Shuffle the sample order before each epoch. Pass the epoch index as a seed so every epoch uses a different permutation:
loader.shuffle(epoch as u64);
loader.reset();
shuffle uses Fisher-Yates with a lightweight LCG PRNG. reset moves the position cursor back to the start without changing the order.
Trainer::train_epoch calls loader.shuffle(epoch as u64) and loader.reset() automatically. You only need to call these explicitly when managing the loop yourself.

Utility methods

MethodReturnsDescription
loader.len()usizeTotal number of samples
loader.num_batches()usizeNumber of complete batches per epoch
loader.is_empty()boolWhether the dataset has zero samples

MnistDataset

MnistDataset loads the MNIST handwritten digit dataset from the standard IDX binary format. Images are flattened to [N, 784] and normalized to [0, 1]. Labels are one-hot encoded to [N, 10].
pub struct MnistDataset {
    pub images: Vec<f32>,  // shape [n, 784], values in [0, 1]
    pub labels: Vec<f32>,  // shape [n, 10], one-hot
    pub n: usize,
}

Loading from disk

use meganeura::MnistDataset;
use std::path::Path;

// Gzip-compressed files (the common download format)
let mnist = MnistDataset::load_gz(
    Path::new("data/train-images-idx3-ubyte.gz"),
    Path::new("data/train-labels-idx1-ubyte.gz"),
)?;

// Or raw uncompressed IDX files
let mnist = MnistDataset::load(
    Path::new("data/train-images-idx3-ubyte"),
    Path::new("data/train-labels-idx1-ubyte"),
)?;

println!("loaded {} images", mnist.n);
Both methods return io::Result<MnistDataset>. Download the standard MNIST files from yann.lecun.com/exdb/mnist.

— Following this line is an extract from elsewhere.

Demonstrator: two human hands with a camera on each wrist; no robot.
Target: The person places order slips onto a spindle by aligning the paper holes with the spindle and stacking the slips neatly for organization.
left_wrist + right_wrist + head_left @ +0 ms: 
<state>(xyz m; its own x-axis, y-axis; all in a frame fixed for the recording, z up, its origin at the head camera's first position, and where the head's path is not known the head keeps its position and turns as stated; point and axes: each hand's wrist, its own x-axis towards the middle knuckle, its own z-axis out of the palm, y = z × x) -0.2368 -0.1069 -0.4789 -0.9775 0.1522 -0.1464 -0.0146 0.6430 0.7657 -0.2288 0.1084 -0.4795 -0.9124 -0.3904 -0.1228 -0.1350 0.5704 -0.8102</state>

Converting to a DataLoader

Call .loader(batch_size) to consume the dataset and produce a DataLoader:
let mut loader = mnist.loader(32);  // batch_size = 32
This is equivalent to calling DataLoader::new(mnist.images, mnist.labels, 784, 10, batch_size).

Custom datasets

You can wire up any data source by loading it into flat Vec<f32> arrays and passing them to DataLoader::new. The following example from examples/mnist.rs shows how to create a synthetic dataset when real data is unavailable:
fn synthetic_loader(n: usize, input_dim: usize, classes: usize, batch: usize) -> DataLoader {
    let images: Vec<f32> = (0..n * input_dim)
        .map(|i| ((i % 256) as f32) / 255.0)
        .collect();
    let mut labels = vec![0.0_f32; n * classes];
    for b in 0..n {
        labels[b * classes + (b % classes)] = 1.0;
    }
    DataLoader::new(images, labels, input_dim, classes, batch)
}
For multi-modal or image datasets:
1

Preprocess all samples offline

Load images, tokenize text, or run feature extraction. Store the result as a flat Vec<f32> where each sample occupies sample_size contiguous elements.
2

Encode labels as floats

One-hot encode classification labels, or use raw regression targets. Each label must occupy exactly label_size contiguous floats.
3

Create the loader

Pass both flat arrays to DataLoader::new with the correct sample_size, label_size, and batch_size.
4

Wire input names to your graph

Set TrainConfig::data_input and TrainConfig::label_input to match the names you used in g.input(...). The default names are "x" and "labels".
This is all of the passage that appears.